The Winston-Salem/Forsyth County Board of Education is considering a new plan that would allow for more students to return to their classrooms in August. They're also discussing potential changes in transportation.
Superintendent Angela Hairston laid out her proposal to the school board on Tuesday evening.
Those in kindergarten through sixth grade would be back inside buildings and attend classes daily.
Students in seventh through ninth grade would be split into two groups, with each attending classes in person twice a week. Two other days would be used for remote learning and Wednesdays would be designated as a day for teachers to meet with students or for tutoring.
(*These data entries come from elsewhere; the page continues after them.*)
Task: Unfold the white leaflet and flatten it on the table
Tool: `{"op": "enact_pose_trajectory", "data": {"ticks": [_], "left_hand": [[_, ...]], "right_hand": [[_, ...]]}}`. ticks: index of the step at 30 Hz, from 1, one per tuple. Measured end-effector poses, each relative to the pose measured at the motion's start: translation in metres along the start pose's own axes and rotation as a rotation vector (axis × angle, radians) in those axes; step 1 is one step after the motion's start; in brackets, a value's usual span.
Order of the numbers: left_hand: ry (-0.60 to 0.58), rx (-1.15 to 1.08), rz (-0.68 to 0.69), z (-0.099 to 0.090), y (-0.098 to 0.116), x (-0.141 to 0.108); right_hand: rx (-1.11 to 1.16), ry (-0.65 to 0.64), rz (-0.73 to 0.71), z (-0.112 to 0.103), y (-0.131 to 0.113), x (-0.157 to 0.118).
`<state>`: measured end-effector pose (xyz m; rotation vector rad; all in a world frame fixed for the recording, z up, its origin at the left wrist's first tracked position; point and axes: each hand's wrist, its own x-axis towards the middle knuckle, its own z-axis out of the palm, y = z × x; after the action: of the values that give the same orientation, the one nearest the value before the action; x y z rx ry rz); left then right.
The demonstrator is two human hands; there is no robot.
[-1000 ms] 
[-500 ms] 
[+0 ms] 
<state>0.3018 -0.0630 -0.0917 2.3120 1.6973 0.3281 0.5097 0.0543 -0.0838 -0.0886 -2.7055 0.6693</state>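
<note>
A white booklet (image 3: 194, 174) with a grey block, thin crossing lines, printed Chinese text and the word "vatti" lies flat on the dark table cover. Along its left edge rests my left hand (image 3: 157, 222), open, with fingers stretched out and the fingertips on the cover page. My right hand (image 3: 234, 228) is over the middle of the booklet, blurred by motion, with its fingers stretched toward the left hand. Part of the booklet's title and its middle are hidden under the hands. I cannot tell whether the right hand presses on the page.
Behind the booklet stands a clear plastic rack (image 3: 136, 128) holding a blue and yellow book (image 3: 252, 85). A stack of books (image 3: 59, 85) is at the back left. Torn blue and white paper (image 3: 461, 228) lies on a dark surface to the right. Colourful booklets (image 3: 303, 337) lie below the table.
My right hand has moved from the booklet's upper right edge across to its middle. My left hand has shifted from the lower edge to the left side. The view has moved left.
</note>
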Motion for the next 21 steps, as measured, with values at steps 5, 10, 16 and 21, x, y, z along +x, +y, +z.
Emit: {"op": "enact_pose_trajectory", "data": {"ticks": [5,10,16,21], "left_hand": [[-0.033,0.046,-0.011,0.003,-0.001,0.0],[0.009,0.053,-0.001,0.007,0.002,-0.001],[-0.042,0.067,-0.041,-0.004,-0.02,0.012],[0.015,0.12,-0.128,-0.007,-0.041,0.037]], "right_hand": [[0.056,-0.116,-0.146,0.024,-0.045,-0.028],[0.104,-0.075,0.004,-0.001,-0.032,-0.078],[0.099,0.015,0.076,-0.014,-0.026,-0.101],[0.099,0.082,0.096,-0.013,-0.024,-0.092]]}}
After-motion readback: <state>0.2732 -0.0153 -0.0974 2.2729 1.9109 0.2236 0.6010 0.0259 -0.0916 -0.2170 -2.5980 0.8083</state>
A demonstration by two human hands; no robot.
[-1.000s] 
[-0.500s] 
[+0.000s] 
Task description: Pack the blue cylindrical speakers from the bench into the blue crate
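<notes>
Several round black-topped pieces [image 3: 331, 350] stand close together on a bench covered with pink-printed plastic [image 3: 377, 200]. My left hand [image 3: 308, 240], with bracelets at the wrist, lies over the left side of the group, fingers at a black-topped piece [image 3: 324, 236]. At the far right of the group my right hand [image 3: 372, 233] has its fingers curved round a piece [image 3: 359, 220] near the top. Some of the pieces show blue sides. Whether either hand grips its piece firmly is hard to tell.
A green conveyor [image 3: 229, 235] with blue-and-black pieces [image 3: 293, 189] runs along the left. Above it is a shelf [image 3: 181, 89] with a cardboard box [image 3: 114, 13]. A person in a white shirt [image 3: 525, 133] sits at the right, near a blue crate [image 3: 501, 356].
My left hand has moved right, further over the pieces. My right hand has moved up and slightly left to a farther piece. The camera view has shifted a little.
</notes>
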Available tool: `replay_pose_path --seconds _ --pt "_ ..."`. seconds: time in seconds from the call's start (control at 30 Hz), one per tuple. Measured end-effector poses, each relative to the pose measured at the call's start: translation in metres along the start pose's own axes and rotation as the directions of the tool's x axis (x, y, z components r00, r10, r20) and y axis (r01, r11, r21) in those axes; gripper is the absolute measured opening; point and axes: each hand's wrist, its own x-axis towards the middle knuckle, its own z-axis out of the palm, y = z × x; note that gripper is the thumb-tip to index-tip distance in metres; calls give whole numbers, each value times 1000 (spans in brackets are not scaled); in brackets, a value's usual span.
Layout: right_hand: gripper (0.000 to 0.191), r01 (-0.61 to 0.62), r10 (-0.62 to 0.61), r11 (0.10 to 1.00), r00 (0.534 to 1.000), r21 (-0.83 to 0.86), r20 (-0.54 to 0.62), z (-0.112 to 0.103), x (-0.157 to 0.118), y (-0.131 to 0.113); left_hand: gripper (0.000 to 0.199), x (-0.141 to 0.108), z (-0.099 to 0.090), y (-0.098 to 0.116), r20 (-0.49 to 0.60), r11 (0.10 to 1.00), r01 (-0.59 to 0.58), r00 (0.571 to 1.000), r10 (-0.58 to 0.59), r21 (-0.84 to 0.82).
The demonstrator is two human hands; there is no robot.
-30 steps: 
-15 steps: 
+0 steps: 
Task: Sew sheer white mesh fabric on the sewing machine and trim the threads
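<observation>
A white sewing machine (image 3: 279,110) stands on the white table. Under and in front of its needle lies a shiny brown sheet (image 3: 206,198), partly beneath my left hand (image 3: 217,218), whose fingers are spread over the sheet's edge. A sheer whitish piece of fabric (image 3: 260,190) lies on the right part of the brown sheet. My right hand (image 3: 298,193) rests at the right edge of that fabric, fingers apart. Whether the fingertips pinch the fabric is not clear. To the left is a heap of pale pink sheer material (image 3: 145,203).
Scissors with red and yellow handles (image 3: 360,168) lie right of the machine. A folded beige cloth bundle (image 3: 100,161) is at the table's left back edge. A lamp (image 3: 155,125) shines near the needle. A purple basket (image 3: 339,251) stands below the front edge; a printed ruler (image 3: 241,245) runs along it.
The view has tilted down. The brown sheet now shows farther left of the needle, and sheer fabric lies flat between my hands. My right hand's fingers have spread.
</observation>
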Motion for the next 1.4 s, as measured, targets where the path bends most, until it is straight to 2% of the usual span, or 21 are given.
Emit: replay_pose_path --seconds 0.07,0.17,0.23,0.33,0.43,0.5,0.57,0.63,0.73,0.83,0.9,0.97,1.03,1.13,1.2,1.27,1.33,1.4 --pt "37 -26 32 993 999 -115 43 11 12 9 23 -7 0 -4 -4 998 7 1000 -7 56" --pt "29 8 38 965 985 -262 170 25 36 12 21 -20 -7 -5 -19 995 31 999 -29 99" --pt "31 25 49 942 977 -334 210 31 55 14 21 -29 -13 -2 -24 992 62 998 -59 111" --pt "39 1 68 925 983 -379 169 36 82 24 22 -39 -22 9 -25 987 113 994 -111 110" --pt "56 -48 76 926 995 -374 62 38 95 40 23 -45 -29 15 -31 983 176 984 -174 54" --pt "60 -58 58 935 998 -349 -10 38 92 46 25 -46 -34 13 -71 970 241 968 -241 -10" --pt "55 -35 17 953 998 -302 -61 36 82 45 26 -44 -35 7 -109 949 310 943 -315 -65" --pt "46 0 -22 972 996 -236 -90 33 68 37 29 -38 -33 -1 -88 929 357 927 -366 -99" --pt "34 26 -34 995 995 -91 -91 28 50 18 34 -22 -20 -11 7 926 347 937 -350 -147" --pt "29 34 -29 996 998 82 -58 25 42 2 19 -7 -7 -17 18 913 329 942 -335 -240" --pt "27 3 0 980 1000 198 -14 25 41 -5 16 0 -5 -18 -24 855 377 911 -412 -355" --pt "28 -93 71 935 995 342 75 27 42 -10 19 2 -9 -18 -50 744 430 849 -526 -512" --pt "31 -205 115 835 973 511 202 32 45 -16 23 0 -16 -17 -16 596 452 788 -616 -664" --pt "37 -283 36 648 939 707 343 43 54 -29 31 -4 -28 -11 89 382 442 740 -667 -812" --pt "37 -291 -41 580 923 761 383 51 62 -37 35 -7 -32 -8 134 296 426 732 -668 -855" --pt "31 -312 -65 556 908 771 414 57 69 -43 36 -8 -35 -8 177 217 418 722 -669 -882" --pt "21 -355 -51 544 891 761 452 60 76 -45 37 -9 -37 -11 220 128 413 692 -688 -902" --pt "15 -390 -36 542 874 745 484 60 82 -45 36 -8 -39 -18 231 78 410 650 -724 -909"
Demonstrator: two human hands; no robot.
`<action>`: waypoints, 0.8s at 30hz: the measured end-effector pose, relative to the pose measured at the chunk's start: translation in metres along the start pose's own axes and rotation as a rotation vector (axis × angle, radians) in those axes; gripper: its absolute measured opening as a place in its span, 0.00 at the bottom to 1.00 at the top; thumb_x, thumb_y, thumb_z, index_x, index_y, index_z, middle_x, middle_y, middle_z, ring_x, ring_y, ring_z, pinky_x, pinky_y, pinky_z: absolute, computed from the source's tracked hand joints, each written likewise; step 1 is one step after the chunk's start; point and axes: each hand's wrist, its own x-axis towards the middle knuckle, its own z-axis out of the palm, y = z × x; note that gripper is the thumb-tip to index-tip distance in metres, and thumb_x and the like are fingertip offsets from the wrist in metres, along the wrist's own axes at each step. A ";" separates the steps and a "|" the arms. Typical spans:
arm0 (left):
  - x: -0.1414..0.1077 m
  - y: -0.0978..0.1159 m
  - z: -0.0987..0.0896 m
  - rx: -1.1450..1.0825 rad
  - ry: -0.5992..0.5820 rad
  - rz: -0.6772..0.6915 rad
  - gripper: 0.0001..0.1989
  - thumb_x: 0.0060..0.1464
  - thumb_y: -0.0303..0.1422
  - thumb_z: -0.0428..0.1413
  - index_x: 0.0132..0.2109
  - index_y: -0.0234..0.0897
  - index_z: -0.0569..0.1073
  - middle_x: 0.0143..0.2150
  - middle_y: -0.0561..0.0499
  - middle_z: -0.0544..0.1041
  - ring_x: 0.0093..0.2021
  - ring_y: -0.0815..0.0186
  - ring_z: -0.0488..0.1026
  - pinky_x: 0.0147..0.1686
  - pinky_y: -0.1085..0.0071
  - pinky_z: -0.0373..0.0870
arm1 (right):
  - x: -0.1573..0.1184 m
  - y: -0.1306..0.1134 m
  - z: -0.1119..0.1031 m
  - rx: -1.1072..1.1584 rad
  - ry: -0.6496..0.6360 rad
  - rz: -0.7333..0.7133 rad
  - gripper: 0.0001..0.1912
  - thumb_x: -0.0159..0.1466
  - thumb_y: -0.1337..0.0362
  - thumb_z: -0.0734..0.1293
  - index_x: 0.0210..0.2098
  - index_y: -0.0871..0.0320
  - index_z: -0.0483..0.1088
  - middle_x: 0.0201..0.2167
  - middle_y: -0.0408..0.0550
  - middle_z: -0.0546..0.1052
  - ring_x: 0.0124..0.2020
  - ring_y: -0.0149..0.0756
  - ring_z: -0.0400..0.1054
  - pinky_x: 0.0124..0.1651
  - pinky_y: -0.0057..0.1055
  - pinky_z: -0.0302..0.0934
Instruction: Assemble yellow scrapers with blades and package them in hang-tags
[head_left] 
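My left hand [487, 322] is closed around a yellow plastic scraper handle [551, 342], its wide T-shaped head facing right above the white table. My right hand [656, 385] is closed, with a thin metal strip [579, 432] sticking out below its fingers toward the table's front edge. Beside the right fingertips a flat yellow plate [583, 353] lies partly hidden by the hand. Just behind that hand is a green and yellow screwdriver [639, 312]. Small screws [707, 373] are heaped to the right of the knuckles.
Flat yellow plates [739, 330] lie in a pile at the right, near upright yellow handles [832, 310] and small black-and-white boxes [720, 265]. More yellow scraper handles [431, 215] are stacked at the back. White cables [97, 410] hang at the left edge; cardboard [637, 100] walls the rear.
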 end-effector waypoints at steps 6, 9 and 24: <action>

Social distancing and other requirements would likely mean some students could be placed in high schools.
Students in grades 10-12 would learn remotely.
Hairston says one of the biggest obstacles is transportation. Bus capacity would be capped at 24 and students will be required to wear a mask.
“We have to look at the number of drivers we have. Some drivers will not return,” says Hairston. “And you distribute your buses based on last year's ridership. You determine the number of seats you have, advertise it to parents, and allow it to be a first-come, first-served basis.“
Hairston says students who don't have transportation will be given the option to sign up for the virtual academy.
The plan was presented as an affordable reopening option for the district but isn't expected to be voted on by the board until further guidance is issued from the state later this month. The school system is also planning to get community feedback through focus groups, surveys, and other sources before it finalizes the reentry process.